La première enquête de Laidlaw laissée inachevée par William McIlvanney et terminée par Ian Rankin. Cette phrase devrait suffire à affrioler tous les amateurs de polars. On retrouve ici l’inspecteur philosophe, spectateur empathique de Glascow, attentif témoin de la misère et de la splendeur de tous ses habitants. Rien que le noir se demande quand un meurtre commence, comment il est bien plus que le résultat d’une guerre des gangs.

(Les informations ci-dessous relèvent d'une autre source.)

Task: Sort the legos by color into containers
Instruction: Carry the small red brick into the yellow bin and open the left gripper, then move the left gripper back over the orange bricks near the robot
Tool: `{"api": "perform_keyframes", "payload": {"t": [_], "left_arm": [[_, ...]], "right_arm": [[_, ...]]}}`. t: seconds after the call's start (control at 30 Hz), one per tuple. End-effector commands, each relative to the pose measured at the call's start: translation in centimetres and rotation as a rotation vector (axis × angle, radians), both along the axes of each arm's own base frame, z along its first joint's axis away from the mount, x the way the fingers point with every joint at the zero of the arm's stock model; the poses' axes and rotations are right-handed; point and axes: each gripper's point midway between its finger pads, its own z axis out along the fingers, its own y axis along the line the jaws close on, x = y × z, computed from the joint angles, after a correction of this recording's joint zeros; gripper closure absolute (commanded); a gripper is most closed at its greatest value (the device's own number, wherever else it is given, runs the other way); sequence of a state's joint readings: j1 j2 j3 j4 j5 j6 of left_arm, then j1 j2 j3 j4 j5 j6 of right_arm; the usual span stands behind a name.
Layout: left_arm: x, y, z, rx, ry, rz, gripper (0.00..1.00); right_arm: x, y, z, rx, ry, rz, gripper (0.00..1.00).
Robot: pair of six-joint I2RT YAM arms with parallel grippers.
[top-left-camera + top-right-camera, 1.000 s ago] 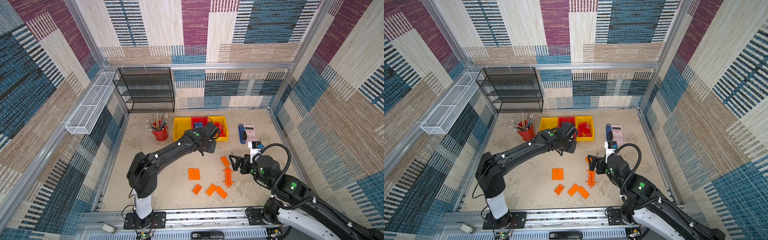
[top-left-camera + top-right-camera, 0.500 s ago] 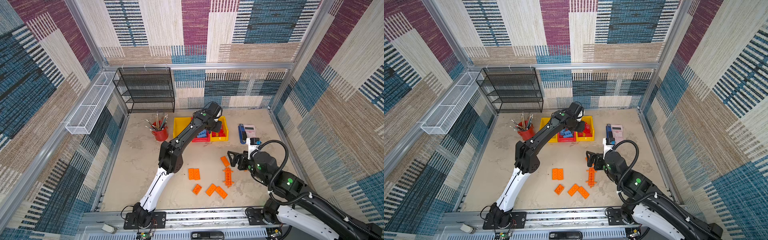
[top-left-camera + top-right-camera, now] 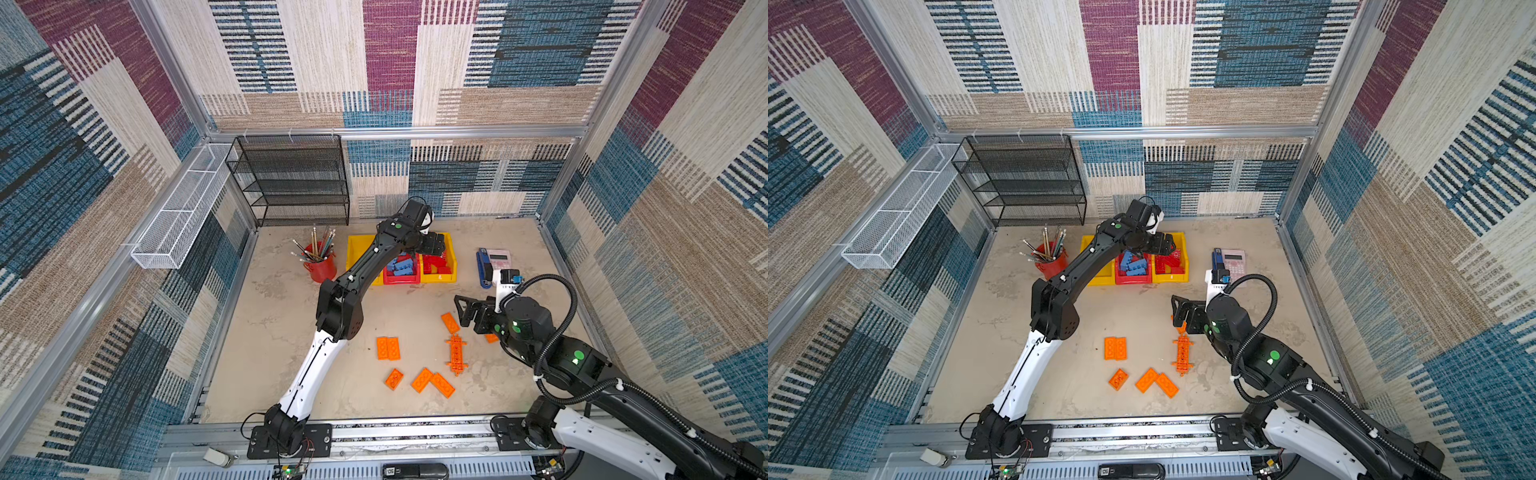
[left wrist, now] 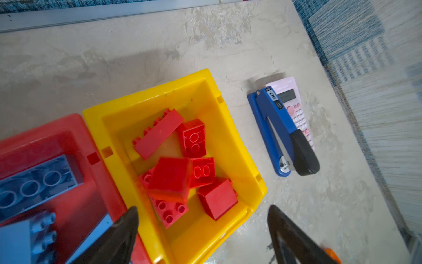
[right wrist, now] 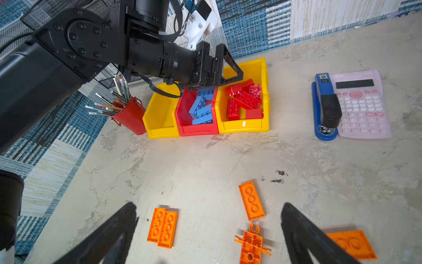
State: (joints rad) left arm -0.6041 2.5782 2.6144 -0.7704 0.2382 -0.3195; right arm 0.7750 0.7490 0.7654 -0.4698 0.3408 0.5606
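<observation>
Three containers stand in a row at the back. The left yellow bin shows nothing inside. The red bin holds blue legos. The right yellow bin holds red legos; one of them looks motion-blurred. My left gripper hangs open just above this bin, also in both top views. Several orange legos lie loose on the table, among them a long tabbed piece. My right gripper hovers open over them, empty.
A red pencil cup stands left of the bins. A blue stapler and a pink calculator lie to their right. A black mesh shelf fills the back left corner and a white wire basket hangs on the left wall.
My left arm has reached from in front of the bins to over the right yellow bin, and its jaws have opened. The right gripper has shifted slightly over the orange legos, still open.
</observation>
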Motion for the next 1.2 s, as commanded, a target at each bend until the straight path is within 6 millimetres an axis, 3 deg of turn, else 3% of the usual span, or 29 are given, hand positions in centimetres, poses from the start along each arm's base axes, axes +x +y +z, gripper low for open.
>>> {"api": "perform_keyframes", "payload": {"t": [0.0, 0.1, 0.17, 0.27, 0.4, 0.5, 0.7, 0.8, 0.97, 1.17], "left_arm": [[0.3, -1.0, 2.6, -0.096, -0.028, -0.018, 0.13], [-1.8, -1.6, 5.4, -0.161, -0.021, -0.083, 0.13], [-3.4, -0.9, 7.2, -0.166, -0.039, -0.079, 0.13], [-5.8, 1.7, 8.6, -0.157, -0.077, -0.027, 0.13], [-9.9, 6.6, 8.6, -0.104, -0.091, 0.053, 0.13], [-13.7, 10.3, 7.3, -0.071, -0.070, 0.109, 0.13], [-22.0, 16.9, 1.3, 0.000, 0.034, 0.199, 0.13], [-25.2, 20.0, -1.3, 0.038, 0.081, 0.262, 0.13], [-29.2, 21.5, -3.7, 0.047, 0.148, 0.259, 0.14], [-31.1, 21.1, -6.0, 0.128, 0.176, 0.226, 0.15]], "right_arm": [[0.1, 0.1, 0.2, 0.020, 0.006, -0.009, 0.01], [-0.1, 0.9, -0.4, 0.010, 0.029, 0.034, 0.01], [-0.1, 1.2, -0.9, 0.000, 0.052, 0.041, 0.01], [-0.1, 1.5, -0.8, 0.004, 0.057, 0.058, 0.01], [-0.4, 2.5, -0.8, 0.027, 0.063, 0.109, 0.01], [-0.5, 4.2, -2.5, 0.015, 0.120, 0.178, 0.01], [-0.4, 7.8, -7.0, -0.053, 0.264, 0.295, 0.01], [-0.1, 8.7, -7.8, -0.066, 0.280, 0.304, 0.01], [0.1, 9.4, -7.0, -0.033, 0.262, 0.309, 0.01], [-0.3, 8.1, -6.1, -0.023, 0.238, 0.274, 0.01]]}}
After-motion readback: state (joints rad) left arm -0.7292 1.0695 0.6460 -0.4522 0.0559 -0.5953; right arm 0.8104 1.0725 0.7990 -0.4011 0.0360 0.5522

Curieux objet qu’un polar inachevé, puis terminé par un autre. Quelque chose de possible puisque le polar est aussi le lieu de l’humilité, celle du travail bien fait qui ne se glorifie pas de ses impasses. La présente édition ne marque aucunement la partie de chacun des deux auteurs. On ne parvient d’ailleurs jamais à décider quelle est la part de Rankin, quand et pourquoi on identifierait son style, le différencierait de celui de McIlvanney. Est-il d’ailleurs bien utile de rappeler au lecteur, amateur de polar ou non, quels délices sont Étranges loyautés, Les papiers de Tony Veitch et Laidlaw. Notons quand même que McIlvanney se trouve à la naissance d’un genre. D’aucun l’appelle le tartan noir. Tentons de voir, à la lecture de Rien que le noir, ce qu’il serait en dehors d’une appartenance nationale. Une certaine humilité, une tranquille efficacité qui passe par une attention aux détails, aux atmosphères, à leurs déterminations sociales donc, nées de chaque rencontre. C’est devenu une lapalissade, quasi un automatisme, mais la ville doit être personnage principale, ces strates et classes, ses quartiers et façons de penser des moteurs de l’action. La décence ordinaire pour une plongée dans les milieux populaires, dans la vie ordinaire.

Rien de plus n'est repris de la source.